Ok, All my rocks i found myself, it will be hard to boil a big piece of wood lol..


----------



## JoeDizzleMPLS (Nov 5, 2007)

Try to find hardwood, softwood will rot in a tank pretty quickly. If you can't boil the pieces you find, another option is to clean it as best you can and then fill up a rubbermaid (or a bathtub if you have an extra) with hot water, add a bunch of salt or a bit of bleach, and let it soak for a few days. The soaking should kill any critters that are residing in the driftwood, just make sure to let it soak in plain water for a bit afterwards to get the salt out and add a bit of dechlorinator if you used bleach.


----------



## MFNRyan (Mar 27, 2011)

Nice, thanks! I found a small piece to start with.
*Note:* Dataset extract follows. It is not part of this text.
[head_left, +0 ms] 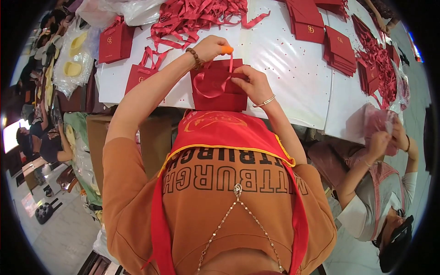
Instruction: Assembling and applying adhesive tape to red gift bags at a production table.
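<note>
A red paper bag (220, 101) lies at the table's near edge, in front of my body. My left hand (211, 48), wearing a beaded bracelet, is closed above the bag's far edge. At its fingertips is a small orange piece (226, 50); whether it is a finger cover or a tool, I cannot tell. From there a red ribbon (211, 95) runs down and loops over the bag. My right hand (252, 84), with a thin bangle on the wrist, pinches the ribbon beside the bag's right side.
Loose red ribbons (197, 18) are heaped at the back of the white table (279, 78). Finished-looking red bags (114, 42) stand left; flat bag stacks (339, 50) lie right. A co-worker's hands (385, 140) hold a pinkish bundle at right. A cardboard box (98, 142) sits below.
</note>
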Motion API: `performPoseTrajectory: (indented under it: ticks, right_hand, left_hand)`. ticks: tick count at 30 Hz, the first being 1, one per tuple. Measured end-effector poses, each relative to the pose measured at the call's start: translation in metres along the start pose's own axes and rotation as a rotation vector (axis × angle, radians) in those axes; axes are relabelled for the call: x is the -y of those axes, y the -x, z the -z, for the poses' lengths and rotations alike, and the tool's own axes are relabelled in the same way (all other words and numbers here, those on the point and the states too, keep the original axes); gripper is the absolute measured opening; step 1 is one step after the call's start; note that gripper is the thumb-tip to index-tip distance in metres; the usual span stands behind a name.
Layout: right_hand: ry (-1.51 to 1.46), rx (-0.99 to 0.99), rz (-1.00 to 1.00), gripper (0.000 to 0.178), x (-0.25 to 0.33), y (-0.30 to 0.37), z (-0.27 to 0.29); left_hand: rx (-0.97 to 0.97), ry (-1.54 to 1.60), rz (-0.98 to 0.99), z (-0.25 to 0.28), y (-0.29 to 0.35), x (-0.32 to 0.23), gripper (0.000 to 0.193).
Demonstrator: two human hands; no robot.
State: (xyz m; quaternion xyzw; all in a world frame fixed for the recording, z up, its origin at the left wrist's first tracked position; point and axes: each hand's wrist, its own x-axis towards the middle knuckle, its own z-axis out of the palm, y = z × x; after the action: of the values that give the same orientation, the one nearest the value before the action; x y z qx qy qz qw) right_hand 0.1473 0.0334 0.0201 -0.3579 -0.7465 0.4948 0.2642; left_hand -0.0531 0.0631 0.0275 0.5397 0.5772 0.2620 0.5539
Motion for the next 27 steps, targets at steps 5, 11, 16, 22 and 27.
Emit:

I ripped on the softer part off of it to get to the hard center and i'm boiling it now. we'll see how this works


----------



## amazonjungle (Jun 6, 2011)

go to petsmart. I have a fake drift wood. it just doesnt float. but looks like one


----------



## MFNRyan (Mar 27, 2011)

I live in the mountains lol.. closest petsmart is 2 hours away. Plus I can find the wood I like the best this way


----------



## MFNRyan (Mar 27, 2011)

Yes floating, and even still garbage seem to be an issue with mine. I cleaned it, boiled it, then ripped all the lose sh*t off of it with a butter knife then cleaned it. the second I put it in the tank garbage was floating around and the damn thing will work itself up to the top. Won't stay down. So I pulled it out. F that piece, I'll get a different one and try it


----------